Confocal analysis on primary cultures of neurons

Primary cultures of neurons were fixed in 4% PFA and stained with various primary antibodies (5A3/1G7, antinetrin 64, or antiserum I (R1155)) followed by Alexa568- and/or Alexa488-conjugated antimouse and/or antirabbit secondary antibodies, respectively. Stacks of images (z-step=0.25 μm) were acquired with a laser scanning confocal microscope (Nikon PCM-2000) using a 100X objective and a 2.7 digital zoom, collected using SimplePCI software (Compix Inc., Lake Oswego, OR, USA) and processed in an SGI Octane R12 computer running Bitplane's Advanced Imaging Software suite.

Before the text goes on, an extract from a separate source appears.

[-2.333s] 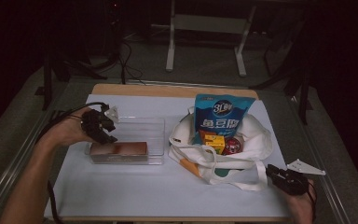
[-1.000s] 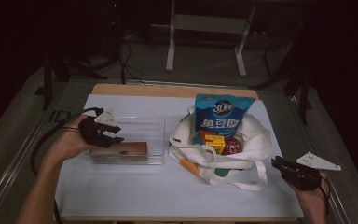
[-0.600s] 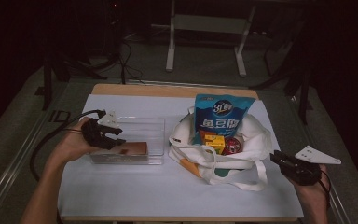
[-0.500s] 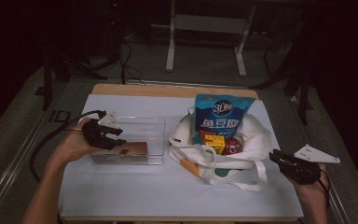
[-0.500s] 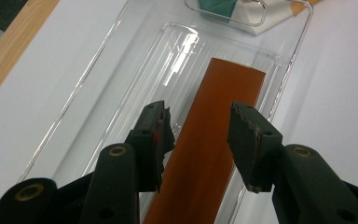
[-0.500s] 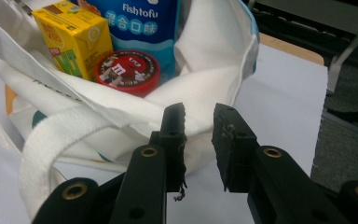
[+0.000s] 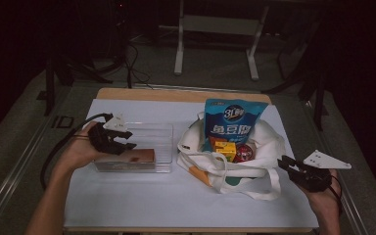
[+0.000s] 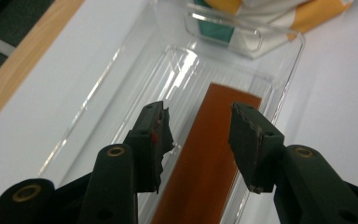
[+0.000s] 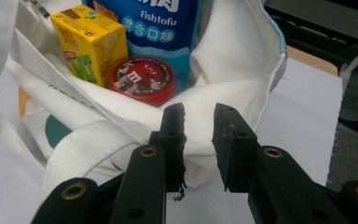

Organotypic culture and Aβ release determination

PDAPP(J20) mice were described before.27 In all, 250 μm coronal brain slices were cut from P1 transgenic and nontransgenic littermates' whole brain to establish organotypic cultures. Tissues were incubated in 0.5% D-glucose, 25% fetal bovine serum, 25% Hank's buffered saline solution, and in Opti-MEM (Invitrogen). Recombinant netrin-1, NGF, or IGF-1 was added to the media immediately after plating and every 24 h. After 3 days, Aβ1–40 and Aβ1–42 were quantitated in the culture media using specific ELISA assays (Biosource, Camarillo, CA, USA). To measure Aβ in a context of lower netrin-1 concentration, transgenic PDAPP(J20) mice were crossed with netrin-1 +/− mice. Netrin-1 mutant mice were described before.9, 35 Mice with adequate genotypes (PDAPP/netrin-1+/− and PDAPP/netrin-1 +/+) were analyzed for Aβ level using the specific above ELISA assay.

Intracerebroventricular pump injection and behavioral testing in PDAPP mice

Recombinant mouse netrin-1 (R&D) was infused in the left ventricle using Alzet osmotic pumps (Alzet 1002, 0.25 μl/h release rate) for 12–13 days. To assess memory, the simple ON test was used essentially as described 27 and in accordance with the ON SOP from the Murine Behavioral Assessment Laboratory at the University of California, Davis, CA, USA) 1 day before euthanasia. Preference for novelty in the ON test depends on the ability of mice to recall prior experience when presented with a previously encountered scent together with a novel one. Percentage of total time spent investigating the novel scent (preference) was scored and used as a measure of memory of previous experience.